2. Le respect du créé
Frères
et sœurs,
Adventus
évoque aussi une présence. C’est cela même le cœur du mystère de Jésus :
il est avec nous et accompagne notre marche jusqu’à son retour glorieux. Il
nous appelle à vivre dans l’attente de ce retour en gardant nos lampes allumées[7],
les lampes de l’espérance et de la charité.
Le
fait que Jésus soit présent nous invite au discernement des signes des temps et
à être des témoins de son Royaume au cœur de ce monde.
Réunie
pour le synode pour l’Amazonie, l’Eglise a de nouveau repris le thème de
l’écologie, du respect du créé et du rapport que nous devons entretenir avec la
nature. Ce thème est d’actualité en Centrafrique où les débordements des eaux
ont révélé nos mauvais comportements dans l’aménagement de la « maison
commune »[8]. Du
mauvais choix de nos dépotoirs, l’obstruction des caniveaux par nos déchets ménagers
que le fleuve a ramené dans nos quartiers, la mauvaise installation de nos
puits, de nos briqueteries artisanales à la destruction de nos forêts,
l’exploitation frauduleuse du sous-sol au détriment de la population : que
d’attitudes mortifères adoptons-nous, nous chez qui habite la Parole de
vie !
Avons-nous
un plan d’urbanisme ? Toutes ces maisons bâties sur les flancs de la
colline de Gbazoubangui respectent-elles les normes établies ? Allons-nous
passivement attendre les prochaines catastrophes pour réagir ?
Pourtant
l’Avent est bel et bien un temps d’embellissement, de nos cœurs pour qu’y loge
notre divin Roi, de nos églises pour que rayonne aux yeux du monde la splendeur
de la vraie Lumière. Prendre concrètement soin de la « maison commune »
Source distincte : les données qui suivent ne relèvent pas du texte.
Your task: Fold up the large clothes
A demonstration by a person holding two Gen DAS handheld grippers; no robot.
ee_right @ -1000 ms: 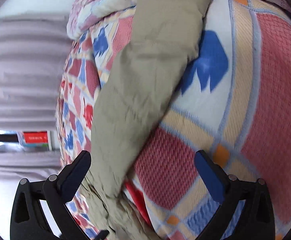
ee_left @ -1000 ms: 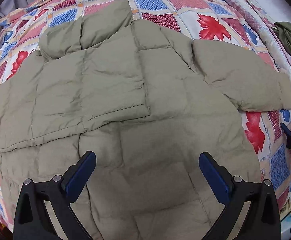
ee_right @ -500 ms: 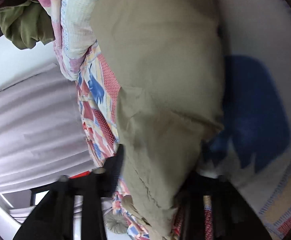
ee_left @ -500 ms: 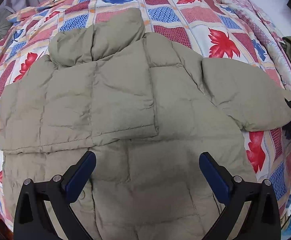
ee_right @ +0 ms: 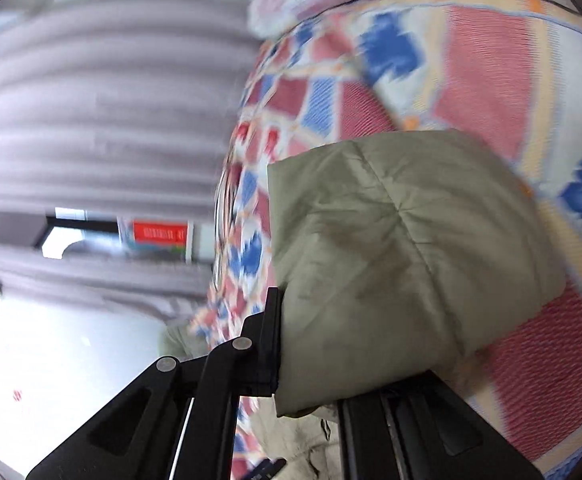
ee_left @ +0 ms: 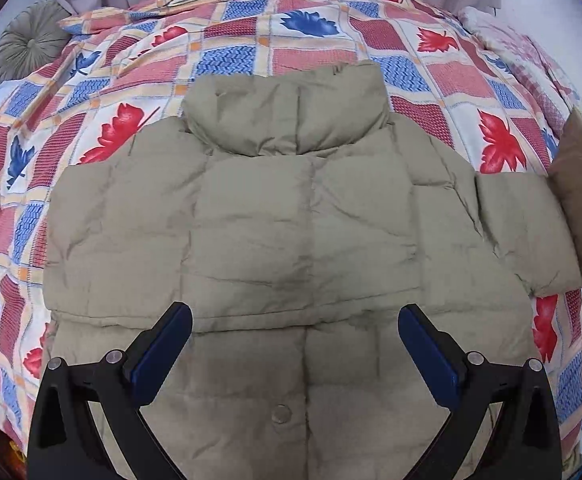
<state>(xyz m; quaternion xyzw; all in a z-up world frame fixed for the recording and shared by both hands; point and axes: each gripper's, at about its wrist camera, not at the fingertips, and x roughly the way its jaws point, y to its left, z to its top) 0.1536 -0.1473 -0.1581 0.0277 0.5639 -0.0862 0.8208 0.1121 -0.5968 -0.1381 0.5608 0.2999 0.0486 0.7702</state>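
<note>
Two black fingers of your right gripper (ee_right: 311, 384) pinch the cuff of the puffy tan-green jacket sleeve (ee_right: 403, 264). Keep that pinch tight and carry the sleeve flat across the chest, so it does not bunch up. Your left gripper (ee_left: 295, 344) hangs wide apart and holds nothing. Use it to press the puffy tan-green jacket (ee_left: 283, 220) down. The jacket lies spread on the red and blue leaf-print bedspread (ee_left: 231, 56).

Open left claw (ee_left: 295, 338) hovers over jacket (ee_left: 291, 220).
</note>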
serait aussi une sorte de « fiat » à l’harmonie de l’œuvre de Dieu.
Enfin,
signes de cette présence stimulante, deux appels ont été récemment adressés, différents
mais convergents : le mois spécial de la mission que nous avons célébré en
Octobre 2019 et les résolutions prises lors des assises de la rentrée pastorale
diocésaine. Nous avons nous-mêmes formuler les traits de la mission qu’il nous
incombe d’accomplir dans ce pays où la question du vivre ensemble continue de se
poser impérieusement au lendemain des accords de Khartoum et de Bangui :
poser des actes concrets dans l’optique du dialogue interreligieux et de l’œcuménisme.
Demandons à Notre Dame de
l’Oubangui, celle qui est reconnue bienheureuse parce qu’ayant cru en
l’accomplissement de ce que le Seigneur lui avait dit[9],
d’intercéder pour nous afin que nous soyons comblés des grâces de ce temps et
que nous marchions dans la joie vers la célébration de la naissance de son
Fils, notre Sauveur, amen !
[1] Cf. Is 11, 1-10.
[2] Cf. Is 40, 3 ; Mt 3, 3.
[3] 1 Th 5, 23.
[4] Benoit XVI, Homélie
de la messe d’ouverture de la IIème assemblée
spéciale pour l’Afrique du synode des évêques, 5 octobre 2009.
[5] Cf. He 4, 12 a.
[6] Cf. Mt 13, 33.
[7] Cf. Mt 25, 1-13.
[8] Expression du Pape François, in Laudato si, n° 1.
[9] Cf. Luc 1, 45 cité par le Pape François, Aperuit illis, n° 15.